Glial fibrillary acidic protein (GFAP) in gliosed white matter from multiple sclerosis plaques and cerebral infarcts was examined by polyacrylamide gel electrophoresis and immunoblotting. Using a monoclonal antibody raised against human GFAP, up to 11 GFAP polypeptide bands of molecular weight 37-49 kilodaltons were identified in particulate and supernatant fractions of CNS tissue homogenates. Soluble GFAP constituted about one-quarter of the total GFAP in normal cerebral white matter. In brain lesions in which reactive astrocytes were observed microscopically, the proportion of soluble GFAP was increased, with a greater representation of the lower-molecular-weight forms. In brain chronic sclerotic plaques, almost all of the GFAP was in the particulate form. Purified particulate GFAP was susceptible to proteolysis at acid but not at neutral pH in the presence of CNS homogenates. In tissue autolysis studies, GFAP was stable in situ for periods well in excess of average CNS postmortem times.

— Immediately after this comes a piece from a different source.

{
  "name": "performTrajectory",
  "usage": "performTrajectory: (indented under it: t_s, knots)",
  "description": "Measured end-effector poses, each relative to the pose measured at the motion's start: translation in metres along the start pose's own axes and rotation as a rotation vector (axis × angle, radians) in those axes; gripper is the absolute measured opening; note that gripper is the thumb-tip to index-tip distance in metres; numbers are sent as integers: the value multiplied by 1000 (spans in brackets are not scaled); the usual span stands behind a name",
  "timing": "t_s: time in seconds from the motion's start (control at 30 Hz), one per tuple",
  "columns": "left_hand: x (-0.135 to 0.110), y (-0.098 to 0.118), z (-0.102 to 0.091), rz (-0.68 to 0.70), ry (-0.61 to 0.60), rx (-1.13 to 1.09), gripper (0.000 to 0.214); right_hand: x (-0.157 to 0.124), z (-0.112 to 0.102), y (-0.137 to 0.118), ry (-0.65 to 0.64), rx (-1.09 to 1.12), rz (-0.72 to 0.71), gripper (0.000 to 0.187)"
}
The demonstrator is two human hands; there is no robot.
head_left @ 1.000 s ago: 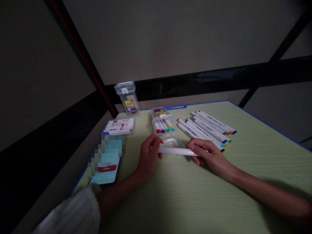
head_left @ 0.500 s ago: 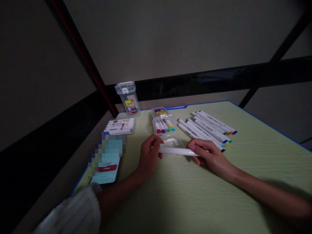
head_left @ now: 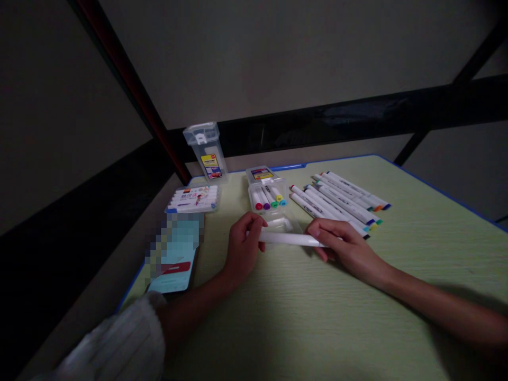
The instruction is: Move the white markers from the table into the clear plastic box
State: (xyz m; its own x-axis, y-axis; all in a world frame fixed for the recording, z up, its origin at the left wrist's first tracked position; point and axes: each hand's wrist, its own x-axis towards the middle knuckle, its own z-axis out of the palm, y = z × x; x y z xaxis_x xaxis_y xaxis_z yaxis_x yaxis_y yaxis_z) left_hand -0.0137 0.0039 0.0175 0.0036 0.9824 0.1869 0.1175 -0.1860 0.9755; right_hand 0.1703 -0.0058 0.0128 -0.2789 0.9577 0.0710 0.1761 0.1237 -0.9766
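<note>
A white marker [head_left: 286,238] lies level between my two hands, above the table's middle. My left hand [head_left: 245,241] pinches its left end between thumb and fingers. Its right end is held by my right hand [head_left: 337,239], and the fingers cover the tip there. Just behind the marker, the clear open lid [head_left: 296,222] of a plastic marker case lies on the table. That case [head_left: 268,182] holds several white markers with coloured ends, red, purple, green, yellow and blue among them. To the right, several more white markers [head_left: 337,200] lie loose in a slanted group.
A tall clear case [head_left: 210,153] stands at the back left. In front of it lies a flat pack of white pens [head_left: 194,199]. A phone [head_left: 177,264] with a lit, partly blurred screen is left of my left hand. The pale green table [head_left: 309,317] has a blue edge.
The whole scene sits slightly higher in the picture, as the camera has tilted a little. Both hands keep hold of the marker, which has hardly moved.
</note>
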Motion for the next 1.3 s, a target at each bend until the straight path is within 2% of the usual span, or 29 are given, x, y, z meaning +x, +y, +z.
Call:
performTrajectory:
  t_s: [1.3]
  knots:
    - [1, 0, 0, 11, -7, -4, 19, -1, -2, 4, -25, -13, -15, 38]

采用聚丙烯酰胺凝胶电泳和免疫印迹法检测了多发性硬化斑块和脑梗死灶胶质化白质中的胶质纤维酸性蛋白(GFAP)。使用针对人GFAP产生的单克隆抗体,在中枢神经系统组织匀浆的颗粒和上清组分中鉴定出多达11条分子量为37 - 49千道尔顿的GFAP多肽条带。可溶性GFAP约占正常脑白质中总GFAP的四分之一。在显微镜下观察到反应性星形胶质细胞的脑损伤中,可溶性GFAP的比例增加,低分子量形式的GFAP占比更大。在脑慢性硬化斑块中,几乎所有的GFAP都是颗粒形式。在中枢神经系统匀浆存在的情况下,纯化的颗粒性GFAP在酸性条件下易被蛋白水解,但在中性pH条件下不易被水解。在组织自溶研究中,GFAP在原位的稳定性远远超过中枢神经系统的平均死后时间。